SIMON BROWN: And duration – I said they are fairly short. They are typically less than a year in duration.

PIETER HUNDERSMARCK: They certainly are, although if you ask investors when they’re in it, it feels like it’s going on forever. But it’s great to have that perspective. And again, the work that we’ve done shows that the average length of a bear market is 290 days, which is just under 10 months, and the average bull market lasts nearly three years, as you mentioned before. So they really are sharp traditionally. They are sharp and short corrections.

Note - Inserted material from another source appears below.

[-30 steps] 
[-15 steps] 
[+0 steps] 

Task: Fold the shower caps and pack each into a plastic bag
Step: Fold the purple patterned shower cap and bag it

SIMON BROWN: That said, they can be severe. And 30%, 40% is the average in the note that you sent out, which suggests that we are maybe halfway or a little over halfway. Of course this could be a bear market that is less than the average, maybe even more, but to the point you made up top of the chat, I mean, your wealth disappears. It is nasty.

PIETER HUNDERSMARCK: Absolutely. We sit here and we talk about percentages, but to everyone – the man on the street and sophisticated investors alike – you’re receiving a statement at the end of the month, and it [relates to] the number of units you own times a price, and it’s actually a rand value or a dollar value that has gone up in smoke. So it is really coming back to that emotional challenge.

It’s nice to say that we’re only halfway through, but that doesn’t make it any easier.

So, we’re down currently around 20% and on average, we’ve seen declines in bear markets of between 30% and 40%.

But it’s really worth noticing that that 30% or 40% is actually the bottom and stocks don’t actually stay at that level for very long. They stay there for maybe a few days or at most a week, and then they start to rise again as investors look forward to the future, as the market always does.

It’s a forward-looking mechanism. So it’s important not to focus too much on that actual 40% or 41%, but [rather] just to wrap your head around this [being] the type of draw-down I should be able to experience and live through.

SIMON BROWN: That is the key point. I appreciate it’s easy for you and I to sit there on a telephone call and say that the best course of advice is to stay put. You’ve mentioned that it’s hard to do when your net worth is going up in smoke. But that really is what to do, particularly if they happen quickly, particularly at the bottom. And we are probably not going to get to time it right.

PIETER HUNDERSMARCK: Absolutely. I’m aware that many market commentators, including myself, have this tired refrain of ‘you need to stay put, and, you need to stay invested’. I get it, it’s tough, but we have history to guide us in terms of how these things work, and it’s important to remember that. It’s important to remind investors, even if they think we sound like broken records, like many of us do, but it is important,

because you can make really bad decisions to your wealth creation if you try or if you succumb to the psychological challenges, and if you decide to jump from fund to fund or from stock to stock.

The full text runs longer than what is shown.